WHAT YOU SHOULD DO :: Pull every line containing "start" from the data.

EXCERPTED RECORDS ::
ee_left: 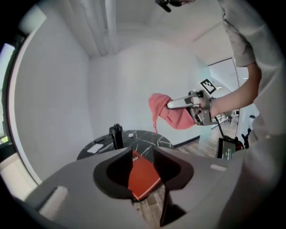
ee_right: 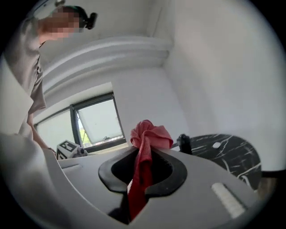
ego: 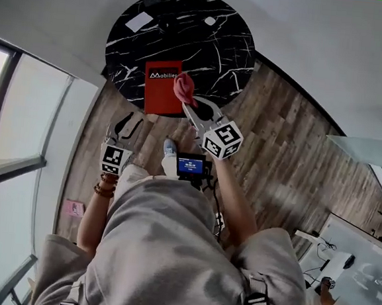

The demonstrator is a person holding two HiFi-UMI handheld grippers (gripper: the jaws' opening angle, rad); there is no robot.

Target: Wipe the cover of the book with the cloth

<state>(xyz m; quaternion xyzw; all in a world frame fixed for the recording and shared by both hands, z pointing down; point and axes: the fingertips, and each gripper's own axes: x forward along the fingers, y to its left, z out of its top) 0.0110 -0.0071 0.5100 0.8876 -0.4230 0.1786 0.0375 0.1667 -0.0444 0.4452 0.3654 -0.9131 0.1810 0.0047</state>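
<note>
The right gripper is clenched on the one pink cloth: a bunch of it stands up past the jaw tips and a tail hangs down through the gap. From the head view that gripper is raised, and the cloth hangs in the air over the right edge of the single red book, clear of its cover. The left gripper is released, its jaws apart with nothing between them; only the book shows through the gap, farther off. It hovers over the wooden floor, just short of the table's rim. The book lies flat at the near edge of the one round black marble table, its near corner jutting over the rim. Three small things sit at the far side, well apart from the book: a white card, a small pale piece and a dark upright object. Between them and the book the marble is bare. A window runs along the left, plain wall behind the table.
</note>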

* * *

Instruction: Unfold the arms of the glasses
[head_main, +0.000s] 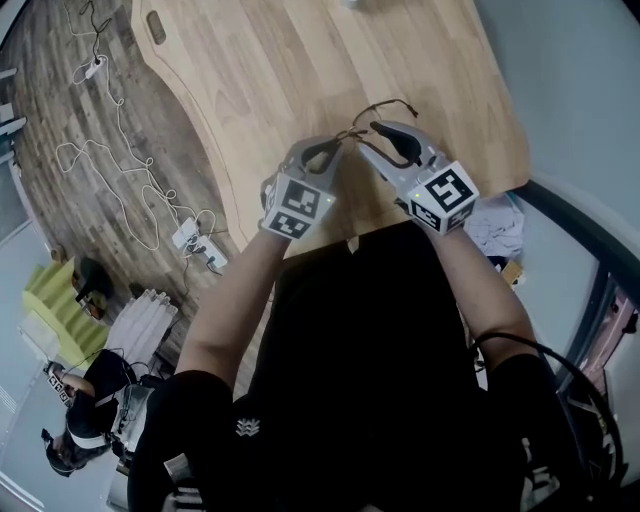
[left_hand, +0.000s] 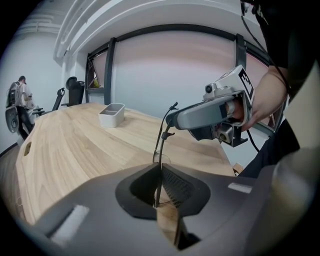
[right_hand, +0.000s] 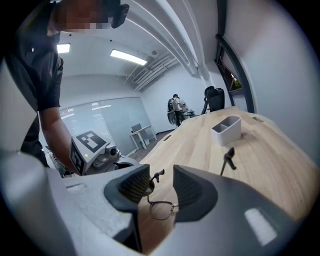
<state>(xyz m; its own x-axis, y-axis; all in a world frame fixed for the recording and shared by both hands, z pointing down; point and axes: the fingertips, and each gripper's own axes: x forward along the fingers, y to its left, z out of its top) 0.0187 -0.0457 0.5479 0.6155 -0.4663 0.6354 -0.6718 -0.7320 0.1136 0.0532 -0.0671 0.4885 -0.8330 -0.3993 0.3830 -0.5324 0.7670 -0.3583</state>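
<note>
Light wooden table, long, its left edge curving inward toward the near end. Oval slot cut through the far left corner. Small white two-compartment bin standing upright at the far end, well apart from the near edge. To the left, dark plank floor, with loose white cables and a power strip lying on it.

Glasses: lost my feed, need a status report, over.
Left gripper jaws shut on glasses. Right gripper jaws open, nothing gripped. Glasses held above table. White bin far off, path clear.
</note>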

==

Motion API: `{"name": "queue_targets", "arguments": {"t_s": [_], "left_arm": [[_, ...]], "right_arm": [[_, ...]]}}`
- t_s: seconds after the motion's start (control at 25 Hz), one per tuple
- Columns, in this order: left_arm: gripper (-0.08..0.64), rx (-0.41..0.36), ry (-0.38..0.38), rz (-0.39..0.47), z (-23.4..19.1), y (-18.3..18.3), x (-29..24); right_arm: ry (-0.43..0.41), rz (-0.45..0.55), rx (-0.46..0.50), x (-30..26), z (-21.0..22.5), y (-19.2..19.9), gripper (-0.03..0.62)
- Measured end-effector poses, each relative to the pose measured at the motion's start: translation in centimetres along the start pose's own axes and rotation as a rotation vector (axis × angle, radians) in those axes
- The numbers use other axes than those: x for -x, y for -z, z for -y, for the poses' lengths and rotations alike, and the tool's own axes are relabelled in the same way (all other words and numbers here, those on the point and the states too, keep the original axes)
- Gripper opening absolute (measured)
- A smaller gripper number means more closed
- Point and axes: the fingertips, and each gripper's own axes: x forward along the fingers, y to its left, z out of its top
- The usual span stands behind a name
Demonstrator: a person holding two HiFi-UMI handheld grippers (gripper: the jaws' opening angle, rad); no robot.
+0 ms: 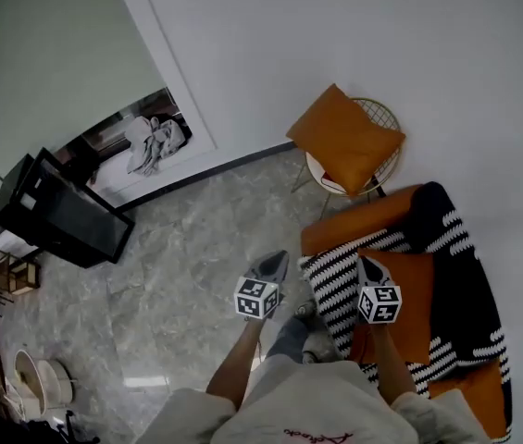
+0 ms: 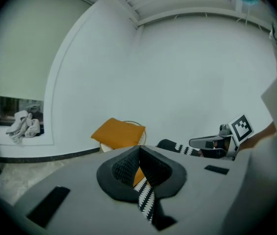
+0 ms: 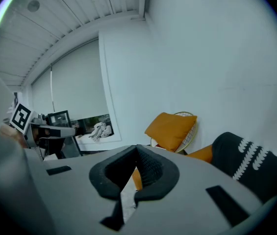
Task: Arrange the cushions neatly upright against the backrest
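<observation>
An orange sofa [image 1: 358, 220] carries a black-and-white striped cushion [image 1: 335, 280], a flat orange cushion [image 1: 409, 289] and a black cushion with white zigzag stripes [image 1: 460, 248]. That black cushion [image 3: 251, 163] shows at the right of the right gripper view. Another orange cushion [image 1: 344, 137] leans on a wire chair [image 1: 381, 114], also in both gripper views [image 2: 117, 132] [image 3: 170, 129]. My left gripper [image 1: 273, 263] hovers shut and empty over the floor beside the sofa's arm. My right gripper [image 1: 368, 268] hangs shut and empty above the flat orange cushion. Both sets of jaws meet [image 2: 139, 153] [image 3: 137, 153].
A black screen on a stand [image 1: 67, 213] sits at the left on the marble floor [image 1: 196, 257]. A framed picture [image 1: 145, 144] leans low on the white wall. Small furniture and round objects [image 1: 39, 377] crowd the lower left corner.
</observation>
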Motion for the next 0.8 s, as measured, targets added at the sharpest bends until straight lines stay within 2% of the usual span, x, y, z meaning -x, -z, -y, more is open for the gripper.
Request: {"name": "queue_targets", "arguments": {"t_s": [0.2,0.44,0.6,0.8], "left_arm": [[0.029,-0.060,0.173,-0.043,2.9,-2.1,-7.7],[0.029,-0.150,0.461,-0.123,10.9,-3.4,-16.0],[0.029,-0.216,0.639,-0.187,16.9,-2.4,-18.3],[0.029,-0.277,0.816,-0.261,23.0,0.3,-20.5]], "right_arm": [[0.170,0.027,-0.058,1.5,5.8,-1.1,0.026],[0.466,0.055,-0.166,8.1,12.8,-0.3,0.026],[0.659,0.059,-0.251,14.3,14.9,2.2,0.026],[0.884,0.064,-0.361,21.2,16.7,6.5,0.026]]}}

ANSWER SECTION ::
- t_s: seconds after the motion's start (control at 25 Hz), one per tuple
- Measured end-effector poses, each relative to the pose measured at the motion's start: translation in centimetres along the start pose's own axes and rotation as a rotation vector (axis × angle, radians) in those axes

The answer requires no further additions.